▶ [WHAT THE TASK REQUIRES]:
The answer must be every line from the entries below that includes "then".

::::::::

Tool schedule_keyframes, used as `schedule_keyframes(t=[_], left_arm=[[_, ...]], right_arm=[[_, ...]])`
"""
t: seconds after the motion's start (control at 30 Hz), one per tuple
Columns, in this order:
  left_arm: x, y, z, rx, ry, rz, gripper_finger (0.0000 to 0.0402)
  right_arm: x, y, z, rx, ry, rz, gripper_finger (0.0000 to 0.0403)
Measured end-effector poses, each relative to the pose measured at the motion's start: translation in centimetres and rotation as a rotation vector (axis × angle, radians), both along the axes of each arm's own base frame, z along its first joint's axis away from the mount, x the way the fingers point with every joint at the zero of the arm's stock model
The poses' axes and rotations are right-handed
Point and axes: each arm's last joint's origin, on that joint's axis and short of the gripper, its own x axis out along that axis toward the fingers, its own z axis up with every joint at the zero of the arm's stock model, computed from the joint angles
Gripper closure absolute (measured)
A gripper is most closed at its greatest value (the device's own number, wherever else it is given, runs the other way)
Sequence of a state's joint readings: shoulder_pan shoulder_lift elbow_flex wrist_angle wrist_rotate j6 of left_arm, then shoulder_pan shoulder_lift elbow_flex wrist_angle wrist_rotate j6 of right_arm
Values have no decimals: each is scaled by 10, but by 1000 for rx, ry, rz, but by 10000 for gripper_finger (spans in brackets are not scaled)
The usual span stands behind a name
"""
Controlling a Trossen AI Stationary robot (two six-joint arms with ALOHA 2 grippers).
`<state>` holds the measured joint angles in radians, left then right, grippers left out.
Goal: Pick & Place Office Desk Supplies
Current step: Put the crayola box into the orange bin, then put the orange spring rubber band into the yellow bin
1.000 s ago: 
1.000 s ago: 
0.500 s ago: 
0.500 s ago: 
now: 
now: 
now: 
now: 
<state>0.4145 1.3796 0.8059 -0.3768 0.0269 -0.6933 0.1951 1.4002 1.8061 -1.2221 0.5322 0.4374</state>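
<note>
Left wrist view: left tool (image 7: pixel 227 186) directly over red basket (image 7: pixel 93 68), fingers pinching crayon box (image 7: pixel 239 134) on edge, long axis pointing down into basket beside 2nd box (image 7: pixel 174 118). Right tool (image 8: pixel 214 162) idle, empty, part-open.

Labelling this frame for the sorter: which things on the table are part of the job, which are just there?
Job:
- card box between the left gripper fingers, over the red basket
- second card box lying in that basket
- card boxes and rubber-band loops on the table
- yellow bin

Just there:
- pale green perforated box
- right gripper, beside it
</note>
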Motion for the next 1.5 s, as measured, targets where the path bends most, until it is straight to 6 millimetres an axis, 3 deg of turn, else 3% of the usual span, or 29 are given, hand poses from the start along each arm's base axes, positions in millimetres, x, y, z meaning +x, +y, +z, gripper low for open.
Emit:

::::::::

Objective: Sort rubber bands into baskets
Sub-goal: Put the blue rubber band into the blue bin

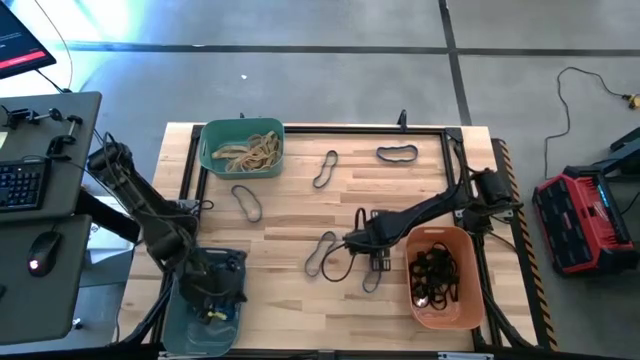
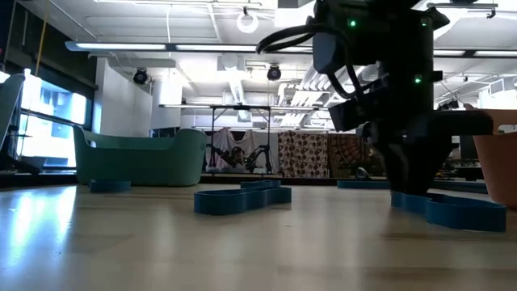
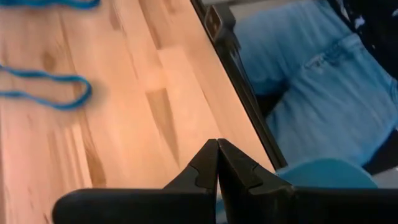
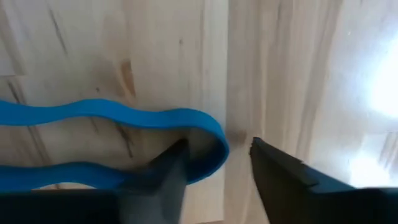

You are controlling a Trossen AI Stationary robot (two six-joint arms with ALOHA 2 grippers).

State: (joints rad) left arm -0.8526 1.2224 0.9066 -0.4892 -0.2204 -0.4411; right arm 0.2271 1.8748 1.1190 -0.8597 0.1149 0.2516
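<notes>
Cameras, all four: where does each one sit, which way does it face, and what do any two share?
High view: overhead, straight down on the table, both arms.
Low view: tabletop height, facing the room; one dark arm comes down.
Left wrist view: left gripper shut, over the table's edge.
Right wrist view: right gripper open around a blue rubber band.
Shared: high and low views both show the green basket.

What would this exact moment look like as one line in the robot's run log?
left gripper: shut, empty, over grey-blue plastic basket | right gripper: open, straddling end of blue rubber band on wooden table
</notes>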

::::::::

▶ [WRITTEN RESPONSE]:
Sequence of a state's joint readings: shoulder_pan shoulder_lift elbow_flex wrist_angle wrist_rotate j6 of left_arm, then shoulder_pan shoulder_lift elbow_flex wrist_angle wrist_rotate j6 of right_arm
`<state>` holds the measured joint angles in radians, left then right, grippers left out.
Current step: Put the crayola box into the orange bin, then put the orange spring rubber band into the yellow bin

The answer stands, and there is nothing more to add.